Prasasti ini memang berasal dari masa Raja Erlangga atau Airlangga, salah satu raja besar yang pernah ada di bumi Indonesia ini. Airlangga adalah pendiri Kerajaan Kahuripan yang wilayahnya bisa dikatakan seluas wilayah Jawa Timur saat ini. Airlangga memerintah dari 1009 sampai 1042 dengan gelar abhiseka Sri Maharaja Rakai Halu Sri Dharmawangsa Airlangga Anantawikramottunggadewa.

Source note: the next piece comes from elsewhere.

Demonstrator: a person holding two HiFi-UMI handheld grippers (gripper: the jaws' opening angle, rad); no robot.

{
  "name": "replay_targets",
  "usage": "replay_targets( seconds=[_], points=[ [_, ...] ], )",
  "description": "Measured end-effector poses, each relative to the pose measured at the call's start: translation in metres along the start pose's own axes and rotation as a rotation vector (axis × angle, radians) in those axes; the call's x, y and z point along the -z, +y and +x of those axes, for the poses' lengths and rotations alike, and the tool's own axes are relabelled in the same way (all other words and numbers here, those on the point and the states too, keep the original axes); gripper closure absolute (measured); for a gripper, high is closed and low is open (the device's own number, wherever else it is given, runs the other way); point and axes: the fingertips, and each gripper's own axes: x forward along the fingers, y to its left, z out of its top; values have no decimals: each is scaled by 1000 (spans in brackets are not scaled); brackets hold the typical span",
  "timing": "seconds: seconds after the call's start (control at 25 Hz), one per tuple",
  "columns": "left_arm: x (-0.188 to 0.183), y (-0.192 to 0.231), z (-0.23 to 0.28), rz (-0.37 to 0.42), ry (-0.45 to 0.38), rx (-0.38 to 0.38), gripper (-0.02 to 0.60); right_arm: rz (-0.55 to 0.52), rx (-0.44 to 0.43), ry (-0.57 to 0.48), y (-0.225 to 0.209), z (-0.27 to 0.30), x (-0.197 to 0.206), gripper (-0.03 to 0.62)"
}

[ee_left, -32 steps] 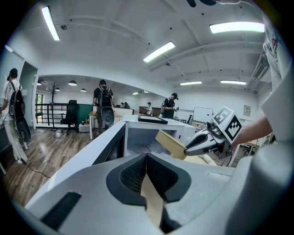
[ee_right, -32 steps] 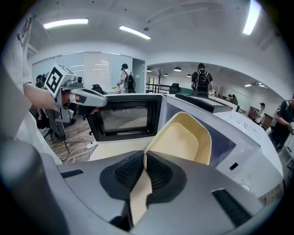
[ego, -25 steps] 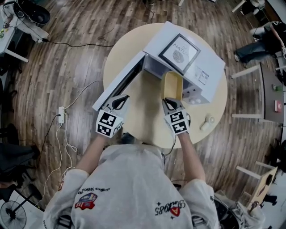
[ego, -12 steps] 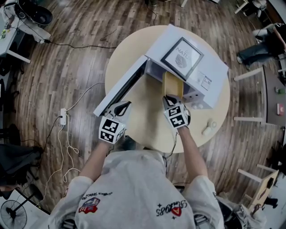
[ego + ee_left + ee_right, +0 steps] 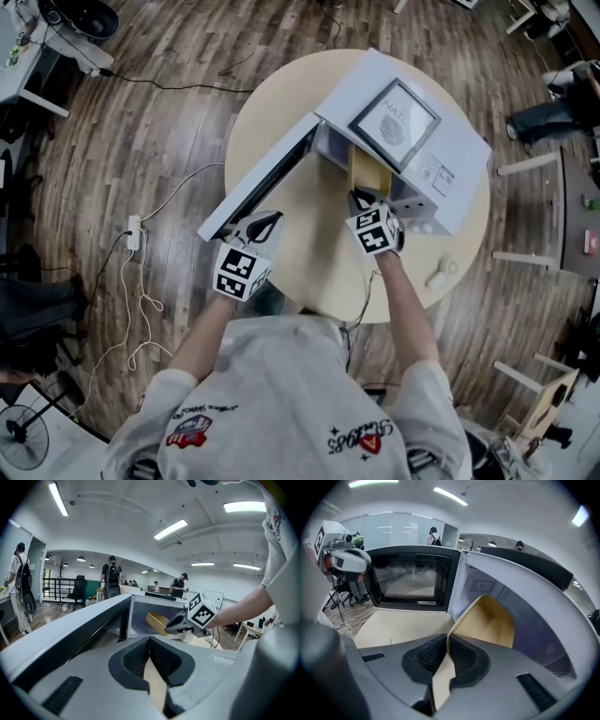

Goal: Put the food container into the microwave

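Right tongs (image 5: 447,641) pinch the food container (image 5: 487,620) by its near rim; it looks light, stiff, tilt-prone. Left tongs (image 5: 150,641) are closed, empty.

Ceiling light strips (image 5: 171,528) are glowing from ten to two o'clock in both gripper views, spreading soft, even brightness. Fisheye distortion is bending lines toward dark corners. The foreground at six o'clock is blurring; the head view is looking muted.
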Motion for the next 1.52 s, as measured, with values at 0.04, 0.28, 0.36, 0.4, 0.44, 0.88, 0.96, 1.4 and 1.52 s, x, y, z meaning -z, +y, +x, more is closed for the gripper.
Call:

Vernika Hapri Witasari dalam skripsinya berjudul “Prasasti Pucangan Sansekerta 959 Saka (Suatu Kajian Ulang)” yang disusunnya untuk menjadi Sarjana (S-1) dalam program studi arkeologi Fakultas Ilmu Pengetahuan Budaya Universitas Indonesia (FIB-UI) pada 2009, mempunyai terjemahan tersendiri.
Menurut bait ke-26 terjemahannya adalah, “dahulu kala adalah ia seorang penjahat wanita seperti raksasa yang penuh dengan hal yang berbahaya tanpa kekuatan , dengan pedang kekuatan telah pergi jauh ketika tahun Saka 954 raja menuju ke raungan tanda kemenangan untuk merayakan kemahsyuran itu”.
Jadi berarti di luar Ratu Shima dan mungkin tokoh-tokoh perempuan penting lainnya pada masa Kerajaan Hindu-Buddha, ada satu lagi tokoh perempuan yang juga tak kalah hebatnya. Bahkan digambarkan kuat perkasa bagaikan raksasi atau raksasa perempuan. Tapi apakah dia pemimpin perempuan atau penjahat perempuan seperti diterjemahkan Vernika?
Arkeolog dan epigraf (ahli epigrafi atau ahli prasasti), Dr. Ninie Susanti yang juga merupakan pengajar di FIB-UI menjelaskan, karena Prasasti Pucangan yang membuat adalah Airlangga, tentu saja dia menganggap musuh-musuhnya, termasuk pemimpin perempuan seperti raksasa tadi, adalah penjahat.
Calon Arang?
Tetapi siapakah dia? Salah satu perintis penelitian prasasti di Indonesia, RM Ng Poerbatjaraka yang juga telah berhasil menerjemahkan Prasasti Pucangan, mengaitkan tokoh perempuan yang kemungkinan besar ratu pemimpin suatu kerajaan yang gagah perkasa bagaikan raksasi itu dengan kisah legenda Calon Arang. Dikisahkan di sekitar Kerajaan Kahuripan ada seorang yang bernama Calon Arang. Dia adalah seorang perempuan jahat dan mempunyai kesaktian ilmu hitam yang bisa menghancurkan apa pun yang menghalanginya.
Setelah pesta besar-besaran, Mpu Bahula hidup serumah dengan Ratna Manggali di rumah Calon Arang. Suatu ketika, sesuai rencana semula yang telah ditugaskan Mpu Baradah, maka Mpu Bahula berhasil mengetahui penyimpanan buku sihir milik Calon Arang. Mpu Bahula lalu mencuri buku sihir itu dan menyerahkan kepada Mpu Baradah. Selanjutnya sudah dapat ditebak, pada pertempuran antara Mpu Baradah dan Calon Arang, maka si perempuan yang tadinya sakti itu berhasil dikalahkan.
Walaupun demikian, Vernika meragukan bahwa pemimpin perempuan gagah perkasa bagaikan raksasi yang disebut pada bait ke-26 Prasasti Pucangan adalah Calon Arang. Vernika mengacu pada penelitian yang pernah dilakukan, antara lain oleh Prof. Dr. Hariani Santiko, yang menyebutkan bahwa nama Mpu Baradah baru muncul pada prasasti dari Raja Kertanegara, yang berarti baru ada sekitar 200 tahun lebih dari masa pemerintahan Raja Airlangga. Demikian pula upacara Durga-puja yang dilakukan Calon Arang, belum ada pada masa pemerintahan Airlangga.